Rusya-Ukrayna savaşı gölgesinde ‘tarafsızlık ilkesi’

Muhabir

New member
Memleketler arası siyasi literatüre 19. yüzyılın başlarında giren tarafsızlık, neredeyse bütün Batı lisanlarında birebir sözle isimlendiriliyor. Almancası “neutralität”, İngilizcesi “neutral”, Fransızcası “neutralité” olan tarafsızlık sözünün kökeni Latince “hiç biri” ya da “iki taraftan da değil” manasına gelen “neuter”e dayanıyor.

Tarafsızlık prensibini, dünya genelinde en uzun mühlet uygulayan ve bu prensibi dış siyasetinin değişmeyen ögesi bakılırsan İsviçre, 1815’den bu yana hiç bir savaşa katılmadı, savaşan taraflardan rastgele birinin yanında yer almadı ve hatta Rusya-Ukrayna savaşına kadar kınama dahil, çatışan taraflara yönelik bir tavır sergilemedi.
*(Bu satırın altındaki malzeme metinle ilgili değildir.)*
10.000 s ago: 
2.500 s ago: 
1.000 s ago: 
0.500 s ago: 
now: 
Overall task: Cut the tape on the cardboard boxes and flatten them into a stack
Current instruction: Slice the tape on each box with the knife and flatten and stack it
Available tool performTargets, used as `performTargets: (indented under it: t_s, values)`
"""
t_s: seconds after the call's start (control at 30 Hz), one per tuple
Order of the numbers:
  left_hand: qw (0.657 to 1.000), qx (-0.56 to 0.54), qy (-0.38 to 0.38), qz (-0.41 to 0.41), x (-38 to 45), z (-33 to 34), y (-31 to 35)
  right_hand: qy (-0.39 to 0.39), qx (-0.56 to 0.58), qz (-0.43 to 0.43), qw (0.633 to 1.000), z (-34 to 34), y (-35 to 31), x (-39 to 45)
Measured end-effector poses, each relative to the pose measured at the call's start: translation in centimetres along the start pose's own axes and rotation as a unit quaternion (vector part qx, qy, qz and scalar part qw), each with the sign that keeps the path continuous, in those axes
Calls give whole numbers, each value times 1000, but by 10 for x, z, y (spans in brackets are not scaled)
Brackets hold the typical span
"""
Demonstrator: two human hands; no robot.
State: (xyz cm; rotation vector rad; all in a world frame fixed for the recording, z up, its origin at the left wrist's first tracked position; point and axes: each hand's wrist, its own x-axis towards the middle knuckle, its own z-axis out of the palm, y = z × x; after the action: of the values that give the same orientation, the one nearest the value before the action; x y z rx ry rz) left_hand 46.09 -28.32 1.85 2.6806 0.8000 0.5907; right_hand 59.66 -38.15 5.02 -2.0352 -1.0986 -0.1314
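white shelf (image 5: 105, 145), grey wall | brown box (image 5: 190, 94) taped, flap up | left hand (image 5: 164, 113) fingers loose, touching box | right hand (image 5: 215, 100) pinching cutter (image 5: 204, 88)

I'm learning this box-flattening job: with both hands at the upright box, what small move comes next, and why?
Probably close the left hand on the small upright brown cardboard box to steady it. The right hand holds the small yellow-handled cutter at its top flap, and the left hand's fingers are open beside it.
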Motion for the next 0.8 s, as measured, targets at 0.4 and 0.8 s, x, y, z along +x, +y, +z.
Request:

Bu küçük orta Avrupa ülkesine bilhassa İkinci Dünya Savaşı daha sonrasında Avusturya, İsveç ve Finlandiya da katıldı.

Dünya genelinde Türkiye dahil biroldukça ülke, birtakım devirlerde tarafsız kalmayı tercih etmişse de Avusturya, İsviçre ve İsveç bu prensibi dış siyasetlerinin değişmezi gördü.

Birinci Dünya Savaşı öncesinde Avrupa’nın en geniş topraklarına sahip imparatorluklarından biri pozisyonundaki Avusturya, İkinci Dünya Savaşı daha sonrasında kaybeden tarafta yer aldığı için 10 yıl boyunca ortalarında eski Sovyetler Birliği’nin de bulunduğu galip ülkelerin işgali altında kaldı.

AVUSTURYA’NIN TARAFSIZLIK KARARI

Avusturya, ikinci sefer bağımsızlığına kavuştuğu 1955’de İkinci Cumhuriyet olarak isimlendirilen yeni devletin anayasasında, daimi tarafsızlık hususuna yer vermesiyle artık ülke haricindeki rastgele bir silahlı çatışmada taraf olmayacağını ilan etti.

Tarafsızlık unsurunu anayasaya koyarak tüzel bir tabana oturtan Avusturya, o devirde bu ülkede temsilciliği bulunan 65 ülkenin de Viyana idaresinin tarafsızlık prensibini kabul etmesi sağlandı. bu biçimdelikle Avusturya hem anayasası birebir vakitte milletlerarası hukuk nezdinde tarafsızlık statüsünü elde etti.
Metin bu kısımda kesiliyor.